— GOAL OF THE EXERCISE —
Don't include pictures. Quote the lines below from the first through the line that contains "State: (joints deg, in".
___ PROVIDED INFORMATION
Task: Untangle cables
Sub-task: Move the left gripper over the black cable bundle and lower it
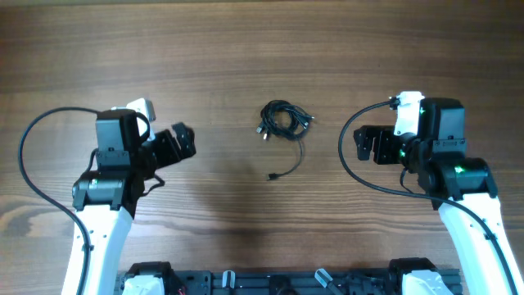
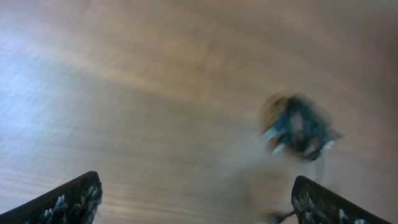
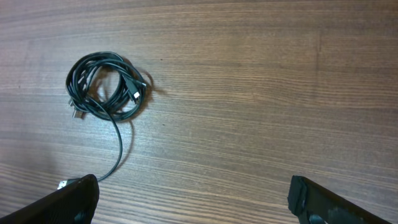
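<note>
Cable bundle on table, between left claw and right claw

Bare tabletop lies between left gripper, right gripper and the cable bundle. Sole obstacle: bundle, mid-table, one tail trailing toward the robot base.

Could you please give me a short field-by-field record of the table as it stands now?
surface: wooden table
cable bundle: black, coiled and tangled, lying near the table's middle, between the two arms
loose end: one strand trails out of the coil toward the robot's base and ends in a plug
left gripper: open, pointed toward the bundle, apart from it
right gripper: open, pointed toward the bundle, apart from it
contact: neither gripper touches the cables
image quality: left wrist view blurred; overhead and right wrist views sharp
</note>
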Controlling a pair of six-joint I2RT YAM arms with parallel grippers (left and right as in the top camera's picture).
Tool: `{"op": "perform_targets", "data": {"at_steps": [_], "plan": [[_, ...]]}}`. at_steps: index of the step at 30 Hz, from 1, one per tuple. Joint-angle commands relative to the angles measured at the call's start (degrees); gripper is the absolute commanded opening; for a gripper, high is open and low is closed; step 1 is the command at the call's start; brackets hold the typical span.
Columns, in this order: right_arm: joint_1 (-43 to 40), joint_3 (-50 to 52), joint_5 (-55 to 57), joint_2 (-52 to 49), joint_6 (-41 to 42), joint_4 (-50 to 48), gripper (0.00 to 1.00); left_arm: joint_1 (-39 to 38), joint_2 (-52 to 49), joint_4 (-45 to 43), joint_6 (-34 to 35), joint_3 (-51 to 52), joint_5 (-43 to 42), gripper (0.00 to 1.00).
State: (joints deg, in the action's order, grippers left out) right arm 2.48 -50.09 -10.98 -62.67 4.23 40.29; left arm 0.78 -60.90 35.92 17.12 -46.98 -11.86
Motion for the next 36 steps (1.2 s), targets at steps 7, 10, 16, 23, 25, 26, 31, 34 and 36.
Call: {"op": "perform_targets", "data": {"at_steps": [7,10,16,23,25,26,31,34,36], "plan": [[0.2,-1.2,-1.1,-0.3,-0.8,-0.1,1.00,-6.7,-6.8,-3.7,2.8,-11.4,2.7,0.96],[0.2,-1.2,-1.1,-0.3,-0.8,-0.1,1.00,-9.0,-12.2,-2.7,2.9,-16.9,2.8,0.96],[0.2,-1.2,-1.1,-0.3,-0.8,-0.1,1.00,-13.9,-22.7,-3.8,4.4,-22.5,3.9,0.91],[0.2,-1.2,-1.1,-0.3,-0.8,-0.2,1.00,-20.9,-33.5,-8.8,4.6,-22.5,4.1,0.86],[0.2,-1.2,-1.1,-0.3,-0.8,-0.1,1.00,-22.8,-36.3,-10.9,4.6,-22.5,4.1,0.84],[0.2,-1.2,-1.1,-0.3,-0.8,-0.1,1.00,-23.6,-37.7,-11.9,4.6,-22.5,4.1,0.82],[0.2,-1.2,-1.1,-0.3,-0.8,-0.1,1.00,-26.9,-43.4,-17.3,4.6,-22.5,5.8,0.66],[0.2,-1.2,-1.1,-0.3,-0.8,-0.1,1.00,-28.5,-45.7,-19.5,4.6,-22.5,8.4,0.61],[0.2,-1.2,-1.1,-0.3,-0.8,-0.1,1.00,-29.5,-46.9,-20.4,4.6,-22.5,10.4,0.61]]}}
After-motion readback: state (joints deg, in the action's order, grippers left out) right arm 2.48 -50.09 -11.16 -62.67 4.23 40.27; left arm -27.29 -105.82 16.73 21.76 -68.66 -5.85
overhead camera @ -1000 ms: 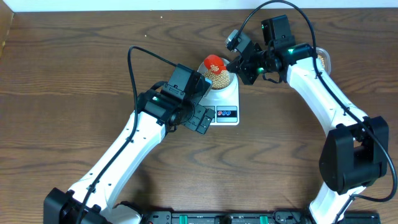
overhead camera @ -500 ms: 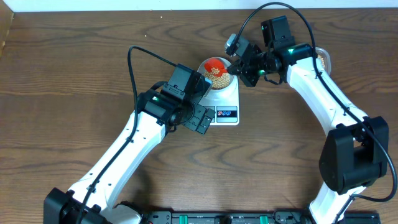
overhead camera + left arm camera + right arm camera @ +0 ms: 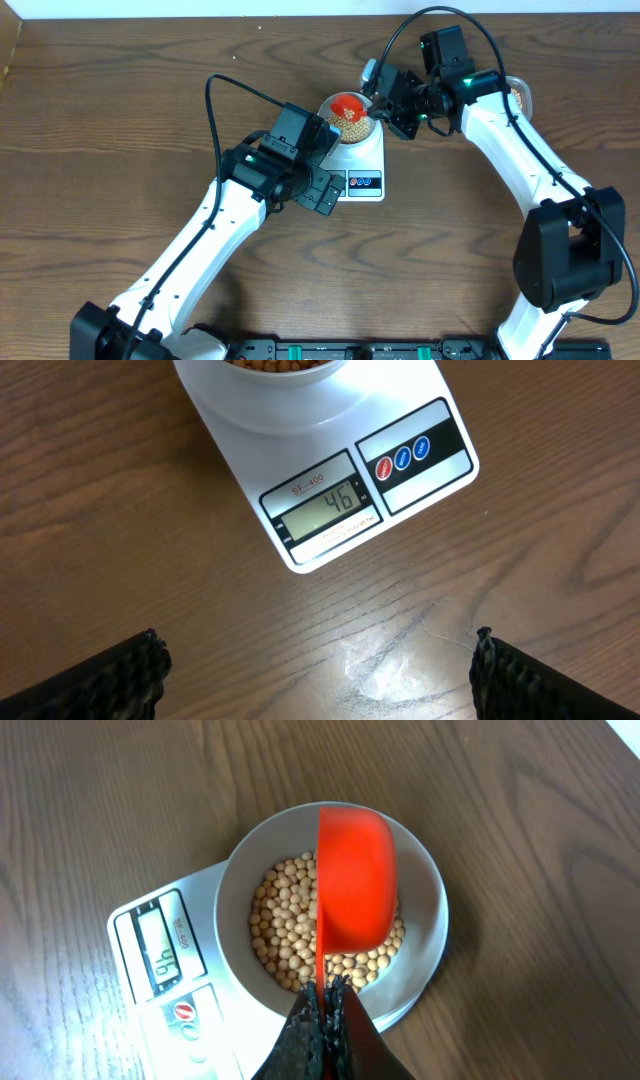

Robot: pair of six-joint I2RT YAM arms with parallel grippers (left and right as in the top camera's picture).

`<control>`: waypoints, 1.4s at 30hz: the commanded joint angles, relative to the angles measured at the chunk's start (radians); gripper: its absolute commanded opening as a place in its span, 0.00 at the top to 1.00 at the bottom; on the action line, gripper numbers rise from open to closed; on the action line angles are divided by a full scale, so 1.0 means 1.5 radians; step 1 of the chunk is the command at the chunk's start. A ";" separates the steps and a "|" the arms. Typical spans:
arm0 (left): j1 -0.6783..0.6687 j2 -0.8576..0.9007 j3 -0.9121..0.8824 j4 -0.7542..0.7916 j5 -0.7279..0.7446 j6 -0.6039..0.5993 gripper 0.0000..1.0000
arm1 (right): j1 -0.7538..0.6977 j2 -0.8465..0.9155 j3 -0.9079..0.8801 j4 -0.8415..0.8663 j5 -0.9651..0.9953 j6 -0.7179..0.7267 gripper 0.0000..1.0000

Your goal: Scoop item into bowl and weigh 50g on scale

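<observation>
The white scale [image 3: 362, 165] stands at the table's middle, and its display [image 3: 325, 508] reads 46. The pale bowl [image 3: 235, 880] sits on the scale with tan beans [image 3: 285, 920] inside; it also shows in the overhead view [image 3: 352, 122]. My right gripper [image 3: 322, 1005] is shut on the handle of a red scoop [image 3: 355, 885], which is tipped on its side over the bowl. In the overhead view the right gripper [image 3: 385, 100] is just right of the bowl. My left gripper [image 3: 315, 650] is open and empty, above the bare table in front of the scale.
A container holding more beans [image 3: 520, 95] sits at the back right, mostly hidden behind my right arm. The left arm's wrist [image 3: 290, 150] is close to the scale's left side. Dark wooden table [image 3: 120, 120] lies all around.
My right gripper has turned slightly and the red scoop has shifted a little over the bowl. The left arm has not moved.
</observation>
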 commanded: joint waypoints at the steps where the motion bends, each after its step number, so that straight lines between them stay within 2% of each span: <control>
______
— SOLVED EXERCISE —
Task: Untangle cables
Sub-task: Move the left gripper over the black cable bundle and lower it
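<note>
Cable bundle on table, between left claw and right claw

Bare tabletop lies between left gripper, right gripper and the cable bundle. Sole obstacle: bundle, mid-table, one tail trailing toward the robot base.

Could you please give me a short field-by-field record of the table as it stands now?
surface: wooden table
cable bundle: black, coiled and tangled, lying near the table's middle, between the two arms
loose end: one strand trails out of the coil toward the robot's base and ends in a plug
left gripper: open, pointed toward the bundle, apart from it
right gripper: open, pointed toward the bundle, apart from it
contact: neither gripper touches the cables
image quality: left wrist view blurred; overhead and right wrist views sharp
</note>
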Controlling a pair of six-joint I2RT YAM arms with parallel grippers (left and right as in the top camera's picture).
Tool: `{"op": "perform_targets", "data": {"at_steps": [_], "plan": [[_, ...]]}}`. at_steps: index of the step at 30 Hz, from 1, one per tuple. Joint-angle commands relative to the angles measured at the call's start (degrees); gripper is the absolute commanded opening; for a gripper, high is open and low is closed; step 1 is the command at the call's start; brackets hold the typical span.
Columns, in this order: right_arm: joint_1 (-43 to 40), joint_3 (-50 to 52), joint_5 (-55 to 57), joint_2 (-52 to 49), joint_6 (-41 to 42), joint_4 (-50 to 48), gripper (0.00 to 1.00); left_arm: joint_1 (-39 to 38), joint_2 (-52 to 49), joint_4 (-45 to 43), joint_6 (-34 to 35), joint_3 (-51 to 52), joint_5 (-43 to 42), gripper (0.00 to 1.00).
State: (joints deg, in the action's order, grippers left out) right arm 2.48 -50.09 -10.98 -62.67 4.23 40.29; left arm 0.78 -60.90 35.92 17.12 -46.98 -11.86

That completes the response.